A colombiana compartilhou um vídeo nas redes sociais onde centenas de pessoas já podem ser vistas cantando e dançando suas músicas horas antes do show gratuito em Copacabana. Essa energia é real, não há filtro.
O fato que quebra a internet: são esperados até dois milhões de pessoas na arena, o que tornaria este recital o mais concorrido de sua carreira. Você pode imaginar? É como encher duas vezes o Estádio Azteca, mas na praia.
“Todo mundo quer ver pessoalmente”, disse Randeon Icaro, um dos torcedores que acamparam em frente ao Copacabana Palace.
O artista comemora três décadas de carreira com este evento gratuito, montado em um palco de 1.345 metros quadrados. Não é qualquer coisa: ela se junta a Madonna (1,6 milhão em 2024) e Lady Gaga (2,1 milhões em 2025) como estrelas que fizeram história nesse mesmo lugar.

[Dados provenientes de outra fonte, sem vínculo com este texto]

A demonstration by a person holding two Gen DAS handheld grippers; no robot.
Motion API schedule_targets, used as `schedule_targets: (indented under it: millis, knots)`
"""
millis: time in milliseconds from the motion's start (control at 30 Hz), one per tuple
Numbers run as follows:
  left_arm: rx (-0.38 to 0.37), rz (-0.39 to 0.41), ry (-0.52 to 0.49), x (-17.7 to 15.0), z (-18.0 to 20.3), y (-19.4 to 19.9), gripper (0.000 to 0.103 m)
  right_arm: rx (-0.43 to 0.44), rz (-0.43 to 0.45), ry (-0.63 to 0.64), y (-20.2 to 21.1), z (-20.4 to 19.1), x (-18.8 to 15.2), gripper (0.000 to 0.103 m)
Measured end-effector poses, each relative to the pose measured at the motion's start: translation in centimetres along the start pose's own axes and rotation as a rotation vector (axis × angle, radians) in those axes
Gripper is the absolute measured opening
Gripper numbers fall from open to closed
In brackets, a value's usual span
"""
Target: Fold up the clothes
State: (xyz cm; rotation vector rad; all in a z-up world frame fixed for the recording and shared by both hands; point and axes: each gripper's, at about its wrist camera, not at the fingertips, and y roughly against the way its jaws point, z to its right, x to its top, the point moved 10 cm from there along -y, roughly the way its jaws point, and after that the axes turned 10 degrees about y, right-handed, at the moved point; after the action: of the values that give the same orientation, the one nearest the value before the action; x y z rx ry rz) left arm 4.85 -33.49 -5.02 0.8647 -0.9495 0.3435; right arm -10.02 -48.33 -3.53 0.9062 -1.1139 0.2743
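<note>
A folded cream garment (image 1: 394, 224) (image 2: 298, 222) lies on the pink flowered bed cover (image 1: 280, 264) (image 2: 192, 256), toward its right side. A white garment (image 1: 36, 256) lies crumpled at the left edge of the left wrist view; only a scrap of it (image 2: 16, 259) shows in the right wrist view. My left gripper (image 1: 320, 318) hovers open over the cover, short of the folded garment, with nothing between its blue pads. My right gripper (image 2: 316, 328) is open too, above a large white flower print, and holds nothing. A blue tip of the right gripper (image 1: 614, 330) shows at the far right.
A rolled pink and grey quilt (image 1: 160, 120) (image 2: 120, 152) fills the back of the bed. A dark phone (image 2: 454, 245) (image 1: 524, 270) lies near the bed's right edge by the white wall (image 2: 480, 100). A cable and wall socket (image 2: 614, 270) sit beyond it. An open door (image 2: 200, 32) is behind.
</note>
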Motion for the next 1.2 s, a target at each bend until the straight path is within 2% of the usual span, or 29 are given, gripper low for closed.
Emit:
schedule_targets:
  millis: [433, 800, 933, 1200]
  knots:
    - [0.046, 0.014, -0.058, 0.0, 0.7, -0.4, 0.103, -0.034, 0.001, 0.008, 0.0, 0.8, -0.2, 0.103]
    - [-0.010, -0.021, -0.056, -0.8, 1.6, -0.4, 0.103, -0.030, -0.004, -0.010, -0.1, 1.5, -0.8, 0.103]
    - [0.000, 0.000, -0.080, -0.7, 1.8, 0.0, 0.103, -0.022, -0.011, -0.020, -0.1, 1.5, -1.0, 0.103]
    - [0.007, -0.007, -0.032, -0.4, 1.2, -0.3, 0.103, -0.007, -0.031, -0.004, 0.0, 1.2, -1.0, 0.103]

A conexão com o Brasil não é nova. Shakira iniciou sua turnê “Women No Longer Cry” no Rio em fevereiro de 2025, e essa turnê já é a de maior bilheteria para uma artista latina, segundo o Guinness. Ela fala português fluentemente, colaborou com Anitta e as especulações sobre uma aparição surpresa da brasileira deixaram os fãs à beira do colapso.
A cidade está em plena febre: cartazes com sua imagem por toda parte, a praia rebatizada de “Lobacabana” pelos fãs e até vendedores oferecendo potes com supostas “lágrimas de Shakira”. Sim, é tão absurdo quanto parece, mas também é lindo ver como a arte se conecta.
O impacto econômico não é brincadeira: aumento de mais de 80% nas reservas aéreas e um derramamento de 800 milhões de reais (cerca de 160 milhões de dólares). As autoridades mobilizaram uma operação de segurança com 8.000 agentes, drones e reconhecimento facial, após uma tentativa de ataque após um concerto de Lady Gaga ter sido frustrado em 2025.
Shakira, com mais de 100 milhões de discos vendidos, 4 Grammys e 15 Grammys Latinos, continua demonstrando que sua música não tem prazo de validade. E nós, como millennials que crescemos com “Waka Waka” e “Hips Don’t Lie”, só podemos dizer: vale a pena lembrar dos anos 2000 quando isso acontece.